(Work request) Copy every record below exactly.

(Data under study)
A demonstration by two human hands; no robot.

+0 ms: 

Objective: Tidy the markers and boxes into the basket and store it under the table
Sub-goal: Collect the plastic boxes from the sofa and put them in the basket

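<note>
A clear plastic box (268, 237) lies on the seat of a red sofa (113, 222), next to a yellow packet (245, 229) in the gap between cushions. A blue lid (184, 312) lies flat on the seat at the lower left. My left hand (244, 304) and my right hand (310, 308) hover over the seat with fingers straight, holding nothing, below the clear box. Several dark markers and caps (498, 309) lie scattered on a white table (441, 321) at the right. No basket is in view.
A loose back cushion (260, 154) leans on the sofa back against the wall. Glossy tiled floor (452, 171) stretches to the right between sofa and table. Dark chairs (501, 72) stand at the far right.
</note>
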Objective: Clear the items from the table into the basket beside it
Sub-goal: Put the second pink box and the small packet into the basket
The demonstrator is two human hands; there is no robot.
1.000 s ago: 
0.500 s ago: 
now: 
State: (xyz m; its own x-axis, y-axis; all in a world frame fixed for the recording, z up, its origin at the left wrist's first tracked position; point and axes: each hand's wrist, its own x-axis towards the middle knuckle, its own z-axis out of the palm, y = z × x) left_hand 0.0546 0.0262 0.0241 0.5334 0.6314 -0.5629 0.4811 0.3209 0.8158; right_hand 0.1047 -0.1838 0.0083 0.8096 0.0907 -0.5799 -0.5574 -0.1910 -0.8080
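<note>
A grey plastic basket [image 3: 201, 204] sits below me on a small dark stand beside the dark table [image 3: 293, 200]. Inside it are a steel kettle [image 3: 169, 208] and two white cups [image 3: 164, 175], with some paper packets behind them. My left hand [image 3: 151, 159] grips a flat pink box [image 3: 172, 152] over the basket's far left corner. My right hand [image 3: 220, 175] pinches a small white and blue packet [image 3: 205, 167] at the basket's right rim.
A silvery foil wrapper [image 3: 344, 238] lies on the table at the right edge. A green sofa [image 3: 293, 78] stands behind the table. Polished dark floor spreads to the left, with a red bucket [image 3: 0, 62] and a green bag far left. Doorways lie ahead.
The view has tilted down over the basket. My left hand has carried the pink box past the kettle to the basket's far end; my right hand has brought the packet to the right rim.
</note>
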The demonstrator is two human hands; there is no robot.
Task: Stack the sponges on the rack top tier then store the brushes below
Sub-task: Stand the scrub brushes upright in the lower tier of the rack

(Output of the exercise)
A demonstration by two human hands; no robot.

+0 ms: 

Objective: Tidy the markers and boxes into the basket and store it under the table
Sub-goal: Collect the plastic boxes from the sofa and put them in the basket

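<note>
A clear plastic box (268, 237) lies on the seat of a red sofa (113, 222), next to a yellow packet (245, 229) in the gap between cushions. A blue lid (184, 312) lies flat on the seat at the lower left. My left hand (244, 304) and my right hand (310, 308) hover over the seat with fingers straight, holding nothing, below the clear box. Several dark markers and caps (498, 309) lie scattered on a white table (441, 321) at the right. No basket is in view.
A loose back cushion (260, 154) leans on the sofa back against the wall. Glossy tiled floor (452, 171) stretches to the right between sofa and table. Dark chairs (501, 72) stand at the far right.
</note>
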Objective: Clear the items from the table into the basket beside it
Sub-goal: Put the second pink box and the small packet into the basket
The demonstrator is two human hands; there is no robot.
1.000 s ago: 
0.500 s ago: 
now: 
State: (xyz m; its own x-axis, y-axis; all in a world frame fixed for the recording, z up, its origin at the left wrist's first tracked position; point and axes: each hand's wrist, its own x-axis towards the middle knuckle, its own z-axis out of the palm, y = z × x) left_hand 0.0546 0.0262 0.0241 0.5334 0.6314 -0.5629 0.4811 0.3209 0.8158; right_hand 0.1047 -0.1838 0.0083 0.8096 0.0907 -0.5799 -0.5574 -0.1910 -0.8080
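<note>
A grey plastic basket [image 3: 201, 204] sits below me on a small dark stand beside the dark table [image 3: 293, 200]. Inside it are a steel kettle [image 3: 169, 208] and two white cups [image 3: 164, 175], with some paper packets behind them. My left hand [image 3: 151, 159] grips a flat pink box [image 3: 172, 152] over the basket's far left corner. My right hand [image 3: 220, 175] pinches a small white and blue packet [image 3: 205, 167] at the basket's right rim.
A silvery foil wrapper [image 3: 344, 238] lies on the table at the right edge. A green sofa [image 3: 293, 78] stands behind the table. Polished dark floor spreads to the left, with a red bucket [image 3: 0, 62] and a green bag far left. Doorways lie ahead.
The view has tilted down over the basket. My left hand has carried the pink box past the kettle to the basket's far end; my right hand has brought the packet to the right rim.
</note>
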The demonstrator is two human hands; there is no robot.
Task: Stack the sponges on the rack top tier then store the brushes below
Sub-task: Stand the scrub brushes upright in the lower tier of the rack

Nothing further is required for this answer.